The Rabotnik represents the central hub and entry point. It initializes the essential components.

Args

name (str): Name of the Rabotnik instance. This also determines the Queue it sends tasks or listens to.

Expand source code
class Rabotnik(Task):
    """
    The `Rabotnik` represents the central hub and entry point. It initializes the essential
    components.

    Args:
        name (str):
            Name of the Rabotnik instance. This also determines the Queue it sends tasks or
            listens to.
    """

    def __init__(self, name):
        # Set processor to be used. This is based on Celery.
        Processor(name)
        self.name = name
        self.processor = Processor.get_celery_app()
        self.processor.conf.task_default_queue = f"{name}-queue"

    def run(self, channel, method, properties, body):
        """
        Implement the Celery Task run function. This function receives tasks from a Rabotnik
        messagebus and distributes them to the Celery workers.

        Args:
            channel (pika.adapters.blocking_connection.BlockingConnection):
                Messagebus channel that is used to consume with.
            method (pika.amqp_object.Method):
                Metadata about the broker function call.
            properties (pika.amqp_object.Properties):
                Additional properties defined by RabbitMQ, such as the priority of the message.
            body (bytes):
                A dictionary with the information of the task.

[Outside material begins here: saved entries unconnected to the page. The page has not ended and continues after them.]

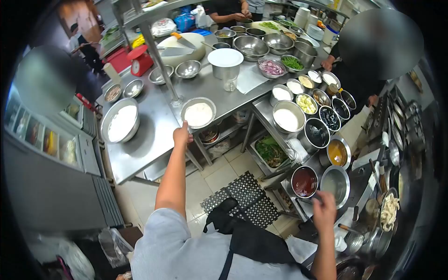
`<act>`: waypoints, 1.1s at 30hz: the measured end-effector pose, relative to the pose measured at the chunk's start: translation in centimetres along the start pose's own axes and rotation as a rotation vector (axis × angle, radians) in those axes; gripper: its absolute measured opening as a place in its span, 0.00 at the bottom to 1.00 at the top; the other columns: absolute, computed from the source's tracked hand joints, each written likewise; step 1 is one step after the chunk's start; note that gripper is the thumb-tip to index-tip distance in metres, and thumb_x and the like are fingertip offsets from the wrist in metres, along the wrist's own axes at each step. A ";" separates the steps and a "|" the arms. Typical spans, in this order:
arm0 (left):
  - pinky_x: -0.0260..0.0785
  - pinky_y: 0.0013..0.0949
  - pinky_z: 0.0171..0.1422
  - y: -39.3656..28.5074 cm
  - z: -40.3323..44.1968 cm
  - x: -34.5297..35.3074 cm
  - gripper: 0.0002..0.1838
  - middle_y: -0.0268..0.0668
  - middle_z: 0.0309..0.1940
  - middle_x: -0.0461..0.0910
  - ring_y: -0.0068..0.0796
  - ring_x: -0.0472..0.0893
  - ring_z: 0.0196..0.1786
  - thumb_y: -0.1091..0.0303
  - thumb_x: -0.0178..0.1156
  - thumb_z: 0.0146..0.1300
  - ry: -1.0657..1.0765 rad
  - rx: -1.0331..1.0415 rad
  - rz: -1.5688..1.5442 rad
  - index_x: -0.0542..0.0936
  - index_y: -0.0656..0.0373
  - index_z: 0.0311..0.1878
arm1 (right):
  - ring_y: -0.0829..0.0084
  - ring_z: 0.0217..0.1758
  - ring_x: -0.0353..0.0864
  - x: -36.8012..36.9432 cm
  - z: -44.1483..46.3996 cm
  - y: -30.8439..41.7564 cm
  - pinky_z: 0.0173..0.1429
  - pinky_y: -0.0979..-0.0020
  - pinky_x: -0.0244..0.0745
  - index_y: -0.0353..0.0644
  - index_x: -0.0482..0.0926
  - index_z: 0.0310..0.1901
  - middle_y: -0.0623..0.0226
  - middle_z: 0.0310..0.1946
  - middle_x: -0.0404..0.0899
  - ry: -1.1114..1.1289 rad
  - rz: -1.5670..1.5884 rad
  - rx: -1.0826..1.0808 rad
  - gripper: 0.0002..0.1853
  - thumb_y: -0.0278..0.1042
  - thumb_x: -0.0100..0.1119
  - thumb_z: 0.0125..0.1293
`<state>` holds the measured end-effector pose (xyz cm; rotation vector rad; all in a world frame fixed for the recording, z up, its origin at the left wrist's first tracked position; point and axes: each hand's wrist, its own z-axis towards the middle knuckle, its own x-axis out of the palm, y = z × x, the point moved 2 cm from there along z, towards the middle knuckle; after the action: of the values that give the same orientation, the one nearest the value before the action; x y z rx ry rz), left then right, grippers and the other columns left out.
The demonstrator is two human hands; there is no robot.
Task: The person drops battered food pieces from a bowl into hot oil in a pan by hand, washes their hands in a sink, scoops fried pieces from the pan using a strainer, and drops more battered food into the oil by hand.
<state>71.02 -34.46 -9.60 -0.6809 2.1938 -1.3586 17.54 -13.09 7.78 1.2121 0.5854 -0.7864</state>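
Note:
My left hand (pixel 182 135) stretches forward with its fingers closed on the near rim of a metal bowl (pixel 198 115) at the front edge of the steel counter. Something white, powder or cream, lies in that bowl; I cannot tell which. My right hand (pixel 325 211) is slightly blurred, its fingers loosely bent and apart, with nothing visible in them. It hovers just below a pot of dark red sauce (pixel 304 181) and beside a metal pot of pale liquid (pixel 335 185). To the left of my left hand stands a larger bowl of white powder (pixel 121 122).
A red scale (pixel 138 61), a lidded pot (pixel 225 57) and several steel bowls stand on the counter (pixel 149 133). Ingredient pots crowd the right-hand station. The stove (pixel 389 154) lies far right, with a pan of pale strips (pixel 389 212). A person (pixel 368 60) stands close by at right.

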 end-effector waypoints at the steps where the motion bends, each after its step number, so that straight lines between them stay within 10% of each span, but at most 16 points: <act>1: 0.72 0.35 0.31 0.2 2.7 0.8 0.20 0.43 0.28 0.79 0.33 0.79 0.29 0.58 0.58 0.62 -0.054 0.157 0.172 0.77 0.73 0.38 | 0.62 0.42 0.79 2.5 2.3 2.3 0.41 0.67 0.75 0.37 0.78 0.46 0.57 0.44 0.77 0.111 0.024 -0.082 0.12 0.23 0.60 0.59; 7: 0.70 0.34 0.39 -1.6 -2.6 5.0 0.16 0.45 0.32 0.82 0.30 0.78 0.32 0.70 0.56 0.54 0.233 0.331 0.139 0.80 0.72 0.42 | 0.56 0.37 0.82 12.5 14.2 12.9 0.42 0.62 0.77 0.40 0.82 0.41 0.57 0.33 0.81 0.071 0.184 -0.294 0.09 0.29 0.60 0.59; 13: 0.69 0.27 0.40 1.5 -19.0 15.4 0.12 0.36 0.36 0.82 0.21 0.78 0.34 0.77 0.55 0.57 0.788 0.078 -0.068 0.80 0.71 0.43 | 0.53 0.37 0.82 18.1 13.8 6.0 0.42 0.57 0.78 0.39 0.81 0.32 0.53 0.32 0.82 0.178 -0.297 0.097 0.09 0.35 0.57 0.57; 17: 0.72 0.26 0.43 4.1 -28.6 20.6 0.13 0.39 0.39 0.83 0.23 0.80 0.37 0.79 0.53 0.57 1.192 -0.133 0.009 0.79 0.71 0.45 | 0.51 0.35 0.82 8.2 4.5 0.7 0.41 0.56 0.77 0.39 0.81 0.32 0.53 0.31 0.82 -0.002 -0.328 0.358 0.09 0.34 0.59 0.54; 23: 0.71 0.25 0.28 12.0 -45.9 26.2 0.13 0.39 0.35 0.82 0.25 0.81 0.30 0.78 0.53 0.58 1.762 -0.154 0.361 0.77 0.69 0.46 | 0.83 0.37 0.76 -11.0 -12.6 0.0 0.39 0.75 0.73 0.41 0.78 0.41 0.73 0.36 0.79 -0.610 0.266 0.724 0.11 0.19 0.60 0.55; 27: 0.75 0.28 0.30 14.0 -60.0 29.0 0.13 0.40 0.36 0.82 0.28 0.82 0.32 0.75 0.52 0.59 2.024 -0.222 0.507 0.77 0.67 0.46 | 0.83 0.37 0.75 -21.1 -21.8 -3.1 0.39 0.81 0.70 0.40 0.77 0.46 0.74 0.37 0.80 -0.870 0.375 0.937 0.11 0.21 0.56 0.61; 33: 0.75 0.29 0.28 19.1 -72.8 31.6 0.12 0.41 0.33 0.82 0.28 0.82 0.29 0.74 0.53 0.59 1.992 -0.212 0.556 0.79 0.68 0.44 | 0.80 0.28 0.76 -31.2 -34.6 -13.9 0.33 0.76 0.72 0.38 0.81 0.41 0.70 0.29 0.80 -0.837 -0.030 1.163 0.11 0.27 0.65 0.56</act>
<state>-1.54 2.21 -1.90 2.0370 3.1879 -1.5105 -12.03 24.96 14.28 1.6947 -0.6639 -1.6319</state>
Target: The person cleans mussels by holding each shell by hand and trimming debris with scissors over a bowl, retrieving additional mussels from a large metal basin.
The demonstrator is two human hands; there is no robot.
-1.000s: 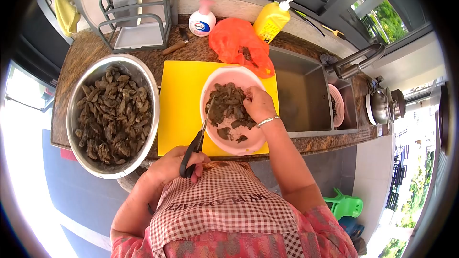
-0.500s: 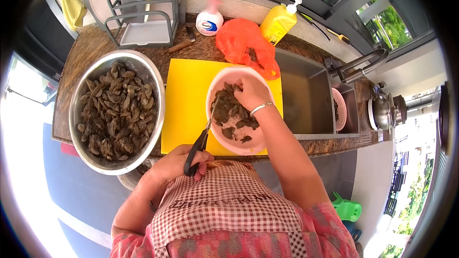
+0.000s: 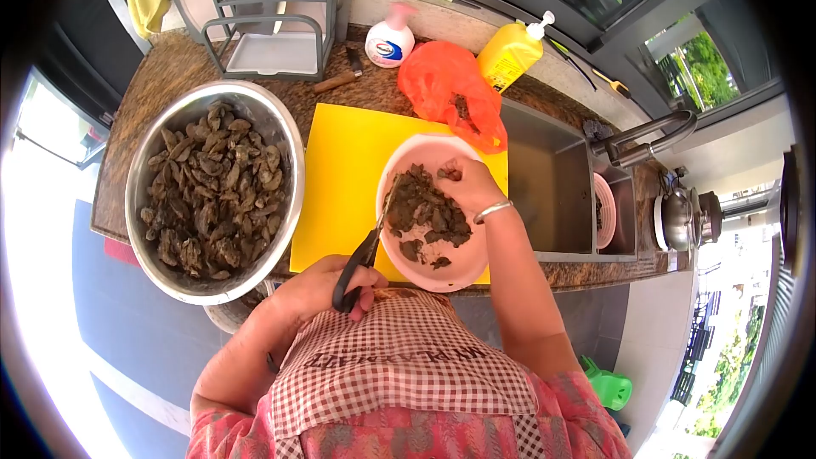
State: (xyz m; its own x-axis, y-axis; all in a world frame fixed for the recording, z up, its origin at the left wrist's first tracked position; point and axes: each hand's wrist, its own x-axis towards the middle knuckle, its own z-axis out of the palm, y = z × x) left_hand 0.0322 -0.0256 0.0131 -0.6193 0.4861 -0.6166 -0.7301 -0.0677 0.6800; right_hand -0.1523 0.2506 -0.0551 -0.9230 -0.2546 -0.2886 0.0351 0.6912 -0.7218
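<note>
My left hand (image 3: 327,287) grips black-handled scissors (image 3: 361,262) by the loops. Their blades point up over the left side of a pale pink bowl (image 3: 459,268). Inside that bowl lie dark brown, lumpy pieces (image 3: 429,208), mostly towards its middle. My right hand (image 3: 472,187), with a silver bangle at the wrist, is at the bowl's upper right, fingers pinched around a small dark brown piece (image 3: 449,172). Beneath the bowl is a yellow cutting board (image 3: 336,178). To the left, a large steel bowl (image 3: 293,123) is heaped with similar brown, shell-like pieces (image 3: 217,191).
Behind the board lie a red plastic bag (image 3: 438,76), a yellow pump bottle (image 3: 510,55) and a white soap bottle (image 3: 389,41). A wooden-handled tool (image 3: 338,81) lies before a grey rack (image 3: 327,25). The sink (image 3: 544,195) and faucet (image 3: 654,140) are at right.
My right hand has lifted slightly from the heap towards the bowl's upper right rim, with a piece in its fingers. The scissors stay in my left hand. The whole view has shifted slightly.
</note>
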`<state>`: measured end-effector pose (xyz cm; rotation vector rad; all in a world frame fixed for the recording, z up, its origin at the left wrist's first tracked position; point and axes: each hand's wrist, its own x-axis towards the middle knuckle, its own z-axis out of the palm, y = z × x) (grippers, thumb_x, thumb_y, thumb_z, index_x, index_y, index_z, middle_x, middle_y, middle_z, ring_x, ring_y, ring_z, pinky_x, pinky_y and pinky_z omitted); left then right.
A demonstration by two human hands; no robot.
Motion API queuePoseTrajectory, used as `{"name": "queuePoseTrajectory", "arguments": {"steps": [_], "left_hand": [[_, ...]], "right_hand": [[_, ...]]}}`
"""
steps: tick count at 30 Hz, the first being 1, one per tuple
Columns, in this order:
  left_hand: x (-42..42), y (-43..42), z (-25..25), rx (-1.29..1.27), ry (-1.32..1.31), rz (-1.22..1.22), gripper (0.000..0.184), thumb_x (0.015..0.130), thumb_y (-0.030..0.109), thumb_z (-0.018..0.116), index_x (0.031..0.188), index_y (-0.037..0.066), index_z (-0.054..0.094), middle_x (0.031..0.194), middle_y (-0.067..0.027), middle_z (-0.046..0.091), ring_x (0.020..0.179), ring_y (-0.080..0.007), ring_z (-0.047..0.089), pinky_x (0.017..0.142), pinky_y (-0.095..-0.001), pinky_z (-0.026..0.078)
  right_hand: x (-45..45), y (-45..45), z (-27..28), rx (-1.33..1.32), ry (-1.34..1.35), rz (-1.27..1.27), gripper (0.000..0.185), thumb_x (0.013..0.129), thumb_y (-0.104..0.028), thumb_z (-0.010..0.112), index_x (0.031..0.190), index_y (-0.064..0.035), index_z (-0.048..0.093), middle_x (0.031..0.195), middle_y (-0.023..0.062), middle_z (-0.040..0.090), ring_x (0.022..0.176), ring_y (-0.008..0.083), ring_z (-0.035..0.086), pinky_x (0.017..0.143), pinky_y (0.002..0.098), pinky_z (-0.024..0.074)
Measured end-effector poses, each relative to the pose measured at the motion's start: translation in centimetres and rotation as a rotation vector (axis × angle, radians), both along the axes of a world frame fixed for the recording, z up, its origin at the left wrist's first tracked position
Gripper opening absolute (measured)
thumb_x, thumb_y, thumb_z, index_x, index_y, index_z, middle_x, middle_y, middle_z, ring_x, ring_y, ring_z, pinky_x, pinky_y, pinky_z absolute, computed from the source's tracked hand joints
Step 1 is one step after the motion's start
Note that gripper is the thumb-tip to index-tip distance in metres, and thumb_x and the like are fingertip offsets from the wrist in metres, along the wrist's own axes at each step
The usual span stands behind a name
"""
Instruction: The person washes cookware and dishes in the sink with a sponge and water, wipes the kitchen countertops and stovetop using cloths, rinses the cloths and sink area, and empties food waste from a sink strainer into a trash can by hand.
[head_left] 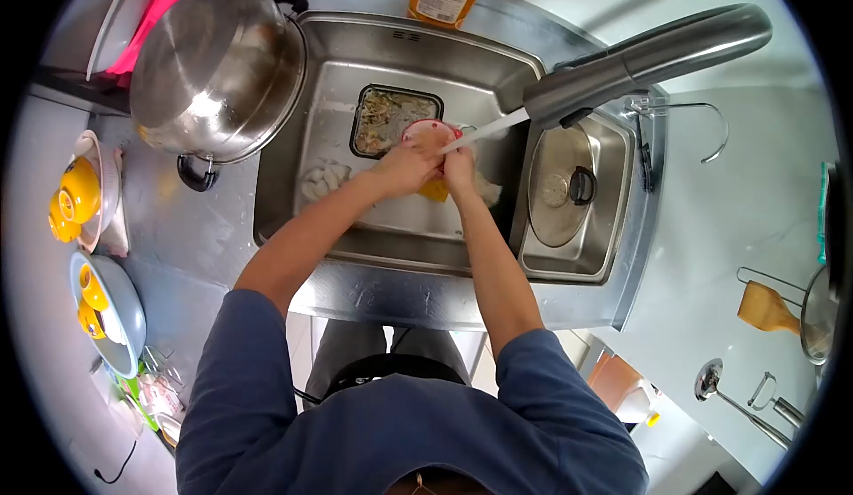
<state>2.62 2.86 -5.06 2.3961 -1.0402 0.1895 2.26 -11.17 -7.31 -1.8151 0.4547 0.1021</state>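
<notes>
Head view: rinsing seems in hand. Red-and-white round bowl (424,130) within steel sink (404,239), beside stream from grey cylindrical faucet (662,59). Next move probably calls for steady hold. Forearms converge; left hand (405,171) overlaps bowl, right hand (459,168) curled near edge; whether fingers clamp, cannot tell.

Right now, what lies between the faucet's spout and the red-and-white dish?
In the head view, a stream of water slants from the faucet's spout toward the red-and-white dish, beside the left hand and right hand.
</notes>
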Motion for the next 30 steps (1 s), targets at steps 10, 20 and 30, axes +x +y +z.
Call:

The name of the task can be found
                in the `task` key and its parameters can be found in the `arguments` key.
        """

        # Log values in debug mode.
        logger.debug(f"{channel} {method} {properties}")
        logger.debug(f"message '{body}' received")

        # Create dictionary from body.
        body = json.loads(body)

        # Check if the task is valid and set task name.
        task = body["task"]
        if task not in [
            "process",
            "register_all",
            "register_rule",
            "unregister_rule",
            "register_database",
        ]:
            raise ValueError(f"Task {task} is not a valid task")
        task_name = f"rabotnik.rabotnik.{task}"

        # Send task to the Celery instance with arguments defined in the message body.
        self.app.send_task(task_name, kwargs=body["arguments"])

    def subscribe_to_message_bus(self, messagebus):
        """
        Connect the `run` function to the Rabotnik messagebus.

        Args:
            messagebus (MessageBus):
                Messagebus instance that the Rabotnik listener should connect to.
        """

        # Connect to the messagebus.
        messagebus.connect()

        # Subscribe the `run` function to the Rabotnik queue with the same name as the Rabotnik
        # instance.
        messagebus.subscribe(self.name, self.run)

        try:
            # Consume the messages sent to the messagebus.
            messagebus.start_consuming()
        except KeyboardInterrupt:
            logger.info("Stopping Rabotnik...")

            # Close the connection to the messagebus.
            messagebus.close()
            sys.exit(0)

Ancestors

  • celery.app.task.Task

Methods

def run(self, channel, method, properties, body)

Implement the Celery Task run function. This function receives tasks from a Rabotnik messagebus and distributes them to the Celery workers.

Args

channel (pika.adapters.blocking_connection.BlockingConnection): Messagebus channel that is used to consume with. method (pika.amqp_object.Method): Metadata about the broker function call. properties (pika.amqp_object.Properties): Additional properties defined by RabbitMQ, such as the priority of the message. body (bytes): A dictionary with the information of the task. The name of the task can be found in the task key and its parameters can be found in the arguments key.

def subscribe_to_message_bus(self, messagebus)

Connect the run function to the Rabotnik messagebus.

Args

messagebus (MessageBus): Messagebus instance that the Rabotnik listener should connect to.